AIRCREW MEMBER AND AERIAL GUNNER
The Aircrew Member badge was originally the only badge available for Gunners, Flight Engineers, Radio Operators, Photographers and miscellaneous other aircrewmen.

  • Aircrew Member (Established 4 September 1942- Now used for all non-officer flying positions) - Upon authorization by his Commanding Officer, a regularly assigned member of an aircrew, who had demonstrated his proficiency as such, can wear the badge during such time as he was assigned to such duties-
  • Aerial Gunner (Established 29 April 1943. Discontinued 26 July 1949) - Upon authorization by his Commanding Officer, a regularly assigned aerial gunner member of an aircrew, who had demonstrated his proficiency as such, could wear the badge during such time that he was assigned to such duties. Graduates of an AAF flexible gunnery school, or of an AAF instructor's school (flexible gunnery) could wear the badge during such time as they were assigned as a regular gunner member of an aircrew, or were awaiting assignment to such duties, or were performing duties as an instructor in flexible gunnery.
Individuals authorized to wear the Aerial Gunner or Aircrew Member badges could continue to wear such badges, when no longer so assigned, if they met one of the following three requirements:
  1. 150 hours flying duty as regularly assigned aerial gunners or aircrew members
  2. Participation as regularly assigned aerial gunner or aircrew member in 10 combat missions during which time exposure to enemy fire was probable and expected.
  3. Physically incapacitated through enemy action or while discharging duties as a member of an aircrew.
FLIGHT SURGEON (Gold Plated wings established 11 February 1943. Changed to Silver on 12 September 1944)
Aviation medical examiners (The ex-civilian physicians who entered the AAF) could become Flight Surgeons after one year's military experience and at least 50 hours of flying time. A Flight Surgeon was normally assigned to each Squadron, and some who were with Bomber Units actually voluntarily flew some combat missions.

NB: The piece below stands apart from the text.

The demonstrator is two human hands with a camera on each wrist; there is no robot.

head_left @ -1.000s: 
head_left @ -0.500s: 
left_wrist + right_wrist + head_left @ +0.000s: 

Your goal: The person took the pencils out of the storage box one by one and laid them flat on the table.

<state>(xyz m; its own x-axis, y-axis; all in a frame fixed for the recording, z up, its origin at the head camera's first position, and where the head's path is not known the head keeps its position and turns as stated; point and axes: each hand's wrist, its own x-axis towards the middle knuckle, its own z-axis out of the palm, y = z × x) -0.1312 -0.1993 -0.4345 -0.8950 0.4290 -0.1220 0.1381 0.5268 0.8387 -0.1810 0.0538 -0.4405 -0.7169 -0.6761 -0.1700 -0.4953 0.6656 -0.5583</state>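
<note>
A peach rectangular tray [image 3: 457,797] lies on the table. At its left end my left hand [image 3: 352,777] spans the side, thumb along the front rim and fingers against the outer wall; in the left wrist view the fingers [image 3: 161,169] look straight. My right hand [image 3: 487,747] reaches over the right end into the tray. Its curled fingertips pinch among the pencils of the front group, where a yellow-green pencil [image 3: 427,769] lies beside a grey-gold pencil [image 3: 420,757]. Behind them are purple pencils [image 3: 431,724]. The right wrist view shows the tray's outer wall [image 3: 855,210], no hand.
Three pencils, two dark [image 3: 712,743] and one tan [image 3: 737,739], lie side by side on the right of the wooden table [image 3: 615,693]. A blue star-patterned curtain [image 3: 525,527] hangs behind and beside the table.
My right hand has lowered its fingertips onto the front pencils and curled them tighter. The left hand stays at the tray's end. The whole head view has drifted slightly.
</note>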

FLIGHT NURSE (Authorized on 15 December 1943)
Women in the Army Nurse Corps who were assigned to the Army Air Force could, after six months duty at a AAF hospital, volunteer to serve aboard casualty evacuation aircraft. Following an eight-week specialized training course they were awarded the Flight Nurse Wings.

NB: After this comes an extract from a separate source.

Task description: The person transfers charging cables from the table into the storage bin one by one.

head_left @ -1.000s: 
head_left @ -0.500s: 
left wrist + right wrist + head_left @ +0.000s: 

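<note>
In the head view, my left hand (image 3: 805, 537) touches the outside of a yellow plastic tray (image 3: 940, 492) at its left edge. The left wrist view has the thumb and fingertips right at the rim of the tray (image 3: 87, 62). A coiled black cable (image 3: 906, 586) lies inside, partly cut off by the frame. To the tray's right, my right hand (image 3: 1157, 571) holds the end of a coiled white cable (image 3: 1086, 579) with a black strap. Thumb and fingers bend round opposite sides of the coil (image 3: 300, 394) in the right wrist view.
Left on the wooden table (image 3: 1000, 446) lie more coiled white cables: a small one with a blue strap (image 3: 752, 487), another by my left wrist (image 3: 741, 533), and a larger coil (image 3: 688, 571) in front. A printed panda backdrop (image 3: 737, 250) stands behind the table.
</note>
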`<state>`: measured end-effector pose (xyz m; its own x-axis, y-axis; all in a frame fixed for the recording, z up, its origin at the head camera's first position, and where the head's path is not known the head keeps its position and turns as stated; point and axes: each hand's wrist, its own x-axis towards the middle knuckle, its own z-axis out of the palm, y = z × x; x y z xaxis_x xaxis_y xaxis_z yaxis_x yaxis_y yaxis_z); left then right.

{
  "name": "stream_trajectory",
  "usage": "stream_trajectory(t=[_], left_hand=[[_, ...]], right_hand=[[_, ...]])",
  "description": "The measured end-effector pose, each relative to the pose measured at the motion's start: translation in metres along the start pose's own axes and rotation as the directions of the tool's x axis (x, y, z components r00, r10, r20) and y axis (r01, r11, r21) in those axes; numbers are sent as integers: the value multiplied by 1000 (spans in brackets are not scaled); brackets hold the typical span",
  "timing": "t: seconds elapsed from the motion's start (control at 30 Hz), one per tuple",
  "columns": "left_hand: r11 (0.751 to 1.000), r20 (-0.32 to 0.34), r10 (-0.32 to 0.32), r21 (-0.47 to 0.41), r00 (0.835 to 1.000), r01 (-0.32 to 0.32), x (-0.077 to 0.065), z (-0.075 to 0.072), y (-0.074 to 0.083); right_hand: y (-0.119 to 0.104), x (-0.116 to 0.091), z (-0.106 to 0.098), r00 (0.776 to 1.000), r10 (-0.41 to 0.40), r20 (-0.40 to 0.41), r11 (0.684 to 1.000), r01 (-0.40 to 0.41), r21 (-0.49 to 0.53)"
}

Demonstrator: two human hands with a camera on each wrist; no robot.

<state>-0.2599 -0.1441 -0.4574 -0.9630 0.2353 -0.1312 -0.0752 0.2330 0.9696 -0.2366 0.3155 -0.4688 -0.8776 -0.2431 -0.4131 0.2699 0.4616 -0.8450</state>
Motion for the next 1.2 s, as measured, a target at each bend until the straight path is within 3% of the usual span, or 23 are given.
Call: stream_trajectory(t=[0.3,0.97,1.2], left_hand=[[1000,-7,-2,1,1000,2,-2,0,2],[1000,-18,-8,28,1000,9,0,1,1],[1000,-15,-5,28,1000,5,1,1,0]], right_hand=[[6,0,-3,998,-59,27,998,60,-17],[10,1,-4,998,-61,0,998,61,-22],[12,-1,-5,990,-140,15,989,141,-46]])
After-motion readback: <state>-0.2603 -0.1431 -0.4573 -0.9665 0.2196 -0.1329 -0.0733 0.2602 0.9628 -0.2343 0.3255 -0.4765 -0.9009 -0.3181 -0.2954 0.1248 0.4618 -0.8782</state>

ARMY AIR FORCES TECHNICIAN BADGE
AAF enlisted technicians and mechanics were authorized to wear a distinctive silver badge indicating the skills in which they were qualified. Qualification: At least 6 months service with the AAF and either graduation from an authorized course in technical training or evidence of capability in one or more of the following specialities for which the badge had been designated:

Airplane Armorer; Airplane Electrical, Hydraulic and Instrument Specialists; Airplane Mechanic; Machinist, Metal Worker and Welder; Airplane Power Plant Specialist; Airplane Propeller Specialist; ACS Radio Specialist; Bombsight Mechanic; Link Trainer Instructor; Parachute Rigger; Photographer; Photographic Laboratory Technician; Power Turret and Gunsight Specialist; Radio V-1 Mechanic, Radio V- 1 Observer; Radio Mechanic; Radio Operator; Teletype Writer Mechanic; Weather Forecaster: Observer
COMBAT CREW PATCH
Combat Crews - Blue cloth patches sewed on uniform on which aeronautical badges were worn. Authorized to prevent non-aircrew members from pinning on wings when off base to "impress the girls."

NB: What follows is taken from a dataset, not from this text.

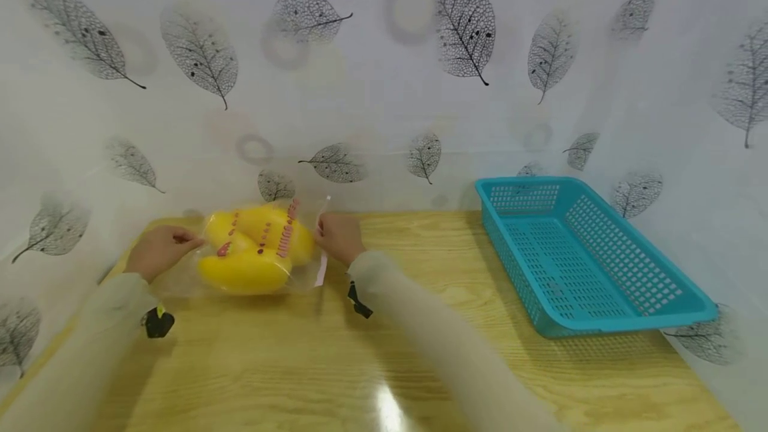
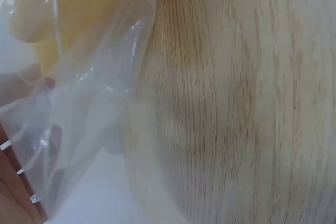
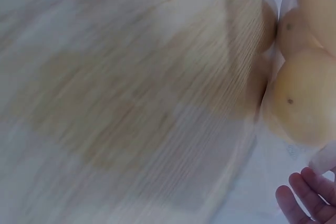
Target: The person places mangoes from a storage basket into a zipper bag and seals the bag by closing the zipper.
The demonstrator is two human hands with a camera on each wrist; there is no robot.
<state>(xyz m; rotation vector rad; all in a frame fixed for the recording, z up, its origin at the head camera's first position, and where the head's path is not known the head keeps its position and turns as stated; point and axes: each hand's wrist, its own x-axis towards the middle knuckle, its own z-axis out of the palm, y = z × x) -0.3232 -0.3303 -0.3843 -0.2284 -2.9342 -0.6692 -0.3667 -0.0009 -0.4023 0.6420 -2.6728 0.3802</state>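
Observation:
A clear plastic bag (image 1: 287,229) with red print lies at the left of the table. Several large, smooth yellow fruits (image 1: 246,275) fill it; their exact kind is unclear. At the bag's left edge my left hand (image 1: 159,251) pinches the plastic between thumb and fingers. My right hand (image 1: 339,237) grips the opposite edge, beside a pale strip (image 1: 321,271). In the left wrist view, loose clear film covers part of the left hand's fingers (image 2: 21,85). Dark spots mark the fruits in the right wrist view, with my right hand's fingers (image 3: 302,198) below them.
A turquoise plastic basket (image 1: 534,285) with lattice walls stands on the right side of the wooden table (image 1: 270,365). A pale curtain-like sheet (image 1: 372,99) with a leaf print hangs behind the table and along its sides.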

Lead Crews - An 1/8" Gold braid border around the blue patch, indicating lead crews, was authorized by the Eighth Air Force on 18 June 1944. This order was rescinded on 15 November 1944 by General Doolittle. The order that rescinded the Lead Crew designation stated: "Experience has proven that the lead crew patch has not accomplished the purpose nor attained the results intended."